Data items
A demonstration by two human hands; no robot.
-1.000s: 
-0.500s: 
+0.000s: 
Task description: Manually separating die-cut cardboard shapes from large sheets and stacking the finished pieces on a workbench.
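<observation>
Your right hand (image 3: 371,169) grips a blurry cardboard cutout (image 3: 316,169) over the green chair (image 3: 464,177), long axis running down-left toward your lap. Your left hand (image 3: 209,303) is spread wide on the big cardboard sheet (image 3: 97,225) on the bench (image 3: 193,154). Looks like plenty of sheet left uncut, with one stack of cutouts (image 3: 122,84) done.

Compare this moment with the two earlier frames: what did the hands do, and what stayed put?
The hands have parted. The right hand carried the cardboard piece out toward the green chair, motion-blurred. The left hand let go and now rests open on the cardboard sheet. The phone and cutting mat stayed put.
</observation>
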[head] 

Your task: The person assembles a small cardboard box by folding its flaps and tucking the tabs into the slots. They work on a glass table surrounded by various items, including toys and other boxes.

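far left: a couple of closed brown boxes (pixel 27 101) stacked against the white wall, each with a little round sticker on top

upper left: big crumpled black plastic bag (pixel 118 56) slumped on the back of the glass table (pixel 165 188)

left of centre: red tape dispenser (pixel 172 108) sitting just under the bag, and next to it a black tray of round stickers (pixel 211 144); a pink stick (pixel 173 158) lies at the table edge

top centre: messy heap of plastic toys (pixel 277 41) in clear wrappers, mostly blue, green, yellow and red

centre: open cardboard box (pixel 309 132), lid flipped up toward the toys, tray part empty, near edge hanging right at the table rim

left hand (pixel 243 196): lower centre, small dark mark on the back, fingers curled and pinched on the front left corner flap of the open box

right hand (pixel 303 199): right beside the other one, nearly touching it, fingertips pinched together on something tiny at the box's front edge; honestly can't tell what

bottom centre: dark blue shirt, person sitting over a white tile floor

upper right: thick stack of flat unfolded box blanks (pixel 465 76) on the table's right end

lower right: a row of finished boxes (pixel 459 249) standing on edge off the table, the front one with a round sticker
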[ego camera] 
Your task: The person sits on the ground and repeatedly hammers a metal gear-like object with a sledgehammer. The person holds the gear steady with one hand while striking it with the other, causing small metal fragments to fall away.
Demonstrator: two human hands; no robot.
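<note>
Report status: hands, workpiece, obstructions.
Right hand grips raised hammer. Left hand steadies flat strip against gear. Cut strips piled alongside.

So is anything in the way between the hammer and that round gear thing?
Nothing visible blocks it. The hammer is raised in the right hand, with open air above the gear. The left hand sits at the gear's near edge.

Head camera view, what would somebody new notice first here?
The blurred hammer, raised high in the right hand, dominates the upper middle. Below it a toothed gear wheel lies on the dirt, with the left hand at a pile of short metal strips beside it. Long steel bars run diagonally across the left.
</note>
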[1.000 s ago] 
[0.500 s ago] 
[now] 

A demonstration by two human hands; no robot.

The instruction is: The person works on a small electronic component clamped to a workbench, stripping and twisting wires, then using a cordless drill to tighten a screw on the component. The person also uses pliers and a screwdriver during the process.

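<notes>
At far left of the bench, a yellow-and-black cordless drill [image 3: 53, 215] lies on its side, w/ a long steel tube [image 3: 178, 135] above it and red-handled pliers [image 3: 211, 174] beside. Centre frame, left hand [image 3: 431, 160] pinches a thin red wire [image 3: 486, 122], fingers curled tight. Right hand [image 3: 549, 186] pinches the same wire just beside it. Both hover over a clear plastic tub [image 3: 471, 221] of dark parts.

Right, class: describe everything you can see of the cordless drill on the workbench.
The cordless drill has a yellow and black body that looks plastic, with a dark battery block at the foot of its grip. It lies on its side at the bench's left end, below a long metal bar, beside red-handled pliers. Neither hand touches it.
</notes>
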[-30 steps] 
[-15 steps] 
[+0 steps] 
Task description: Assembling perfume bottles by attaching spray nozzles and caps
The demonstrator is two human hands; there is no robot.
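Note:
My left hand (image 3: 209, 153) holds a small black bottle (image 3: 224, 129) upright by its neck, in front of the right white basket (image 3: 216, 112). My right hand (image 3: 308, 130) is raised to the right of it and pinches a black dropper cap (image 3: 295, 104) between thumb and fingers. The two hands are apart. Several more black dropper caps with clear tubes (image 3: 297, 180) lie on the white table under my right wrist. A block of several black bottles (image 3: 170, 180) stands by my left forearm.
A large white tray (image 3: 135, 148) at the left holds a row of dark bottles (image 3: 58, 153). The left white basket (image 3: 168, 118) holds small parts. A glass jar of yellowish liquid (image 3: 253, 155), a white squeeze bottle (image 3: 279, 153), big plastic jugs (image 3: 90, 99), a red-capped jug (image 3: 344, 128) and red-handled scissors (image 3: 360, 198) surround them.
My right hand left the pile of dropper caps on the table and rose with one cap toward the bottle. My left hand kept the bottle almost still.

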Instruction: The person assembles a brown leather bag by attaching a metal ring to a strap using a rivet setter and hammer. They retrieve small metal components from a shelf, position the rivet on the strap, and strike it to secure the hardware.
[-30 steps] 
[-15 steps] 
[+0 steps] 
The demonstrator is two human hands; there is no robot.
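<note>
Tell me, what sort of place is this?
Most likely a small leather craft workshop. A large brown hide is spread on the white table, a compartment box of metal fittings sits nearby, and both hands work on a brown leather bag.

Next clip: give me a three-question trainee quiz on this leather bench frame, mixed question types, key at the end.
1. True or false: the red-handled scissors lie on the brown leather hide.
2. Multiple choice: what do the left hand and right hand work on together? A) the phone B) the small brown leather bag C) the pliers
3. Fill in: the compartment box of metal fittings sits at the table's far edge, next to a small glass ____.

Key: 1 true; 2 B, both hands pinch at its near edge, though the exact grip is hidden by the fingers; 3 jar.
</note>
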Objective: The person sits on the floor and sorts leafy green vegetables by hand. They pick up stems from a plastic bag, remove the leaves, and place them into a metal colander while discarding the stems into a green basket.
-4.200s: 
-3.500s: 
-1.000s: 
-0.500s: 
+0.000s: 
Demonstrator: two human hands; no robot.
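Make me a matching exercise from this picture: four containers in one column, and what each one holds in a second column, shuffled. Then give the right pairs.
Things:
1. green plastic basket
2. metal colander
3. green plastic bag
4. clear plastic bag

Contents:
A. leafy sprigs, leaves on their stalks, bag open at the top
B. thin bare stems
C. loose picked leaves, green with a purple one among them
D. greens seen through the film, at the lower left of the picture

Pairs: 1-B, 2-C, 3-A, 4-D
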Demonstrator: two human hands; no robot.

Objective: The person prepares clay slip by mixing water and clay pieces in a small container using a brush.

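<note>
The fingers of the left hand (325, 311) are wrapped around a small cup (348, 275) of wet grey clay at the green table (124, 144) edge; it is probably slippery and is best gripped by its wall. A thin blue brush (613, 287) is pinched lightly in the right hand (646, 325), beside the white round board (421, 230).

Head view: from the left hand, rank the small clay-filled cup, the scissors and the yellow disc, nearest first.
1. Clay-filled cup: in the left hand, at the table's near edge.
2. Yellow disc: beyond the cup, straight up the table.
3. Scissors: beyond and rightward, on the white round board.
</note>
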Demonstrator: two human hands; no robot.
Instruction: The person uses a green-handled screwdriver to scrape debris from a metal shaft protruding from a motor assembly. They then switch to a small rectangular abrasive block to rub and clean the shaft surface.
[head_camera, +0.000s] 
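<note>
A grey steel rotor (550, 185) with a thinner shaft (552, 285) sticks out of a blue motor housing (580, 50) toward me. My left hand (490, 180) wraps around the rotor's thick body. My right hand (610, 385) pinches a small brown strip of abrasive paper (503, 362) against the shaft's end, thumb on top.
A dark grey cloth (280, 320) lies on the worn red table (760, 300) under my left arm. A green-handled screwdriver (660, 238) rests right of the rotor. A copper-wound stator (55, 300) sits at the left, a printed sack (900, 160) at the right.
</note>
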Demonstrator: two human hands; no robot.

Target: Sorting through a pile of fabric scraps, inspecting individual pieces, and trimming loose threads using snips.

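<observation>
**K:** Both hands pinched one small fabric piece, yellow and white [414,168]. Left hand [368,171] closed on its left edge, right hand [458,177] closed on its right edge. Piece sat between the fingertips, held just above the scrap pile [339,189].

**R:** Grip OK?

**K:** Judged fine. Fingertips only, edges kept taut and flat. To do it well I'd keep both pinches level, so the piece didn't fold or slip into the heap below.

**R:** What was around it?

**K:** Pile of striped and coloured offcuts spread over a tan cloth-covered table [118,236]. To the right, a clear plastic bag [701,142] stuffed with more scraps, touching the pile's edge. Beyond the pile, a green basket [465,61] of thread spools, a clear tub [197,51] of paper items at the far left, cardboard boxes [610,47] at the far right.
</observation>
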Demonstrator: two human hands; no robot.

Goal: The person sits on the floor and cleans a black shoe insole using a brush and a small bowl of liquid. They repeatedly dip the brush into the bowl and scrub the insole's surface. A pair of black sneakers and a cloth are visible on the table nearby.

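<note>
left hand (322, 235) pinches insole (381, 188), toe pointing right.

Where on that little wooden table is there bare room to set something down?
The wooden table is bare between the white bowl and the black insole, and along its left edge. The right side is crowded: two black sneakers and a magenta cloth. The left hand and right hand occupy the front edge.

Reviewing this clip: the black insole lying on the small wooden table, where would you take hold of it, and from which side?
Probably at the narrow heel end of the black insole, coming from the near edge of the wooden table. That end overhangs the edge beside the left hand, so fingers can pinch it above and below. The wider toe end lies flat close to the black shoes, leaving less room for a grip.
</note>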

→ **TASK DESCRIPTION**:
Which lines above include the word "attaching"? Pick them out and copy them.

→ **SOLVED EXERCISE**:
Task description: Assembling perfume bottles by attaching spray nozzles and caps
Instruction: The person assembles a brown leather bag by attaching a metal ring to a strap using a rivet setter and hammer. They retrieve small metal components from a shelf, position the rivet on the strap, and strike it to secure the hardware.

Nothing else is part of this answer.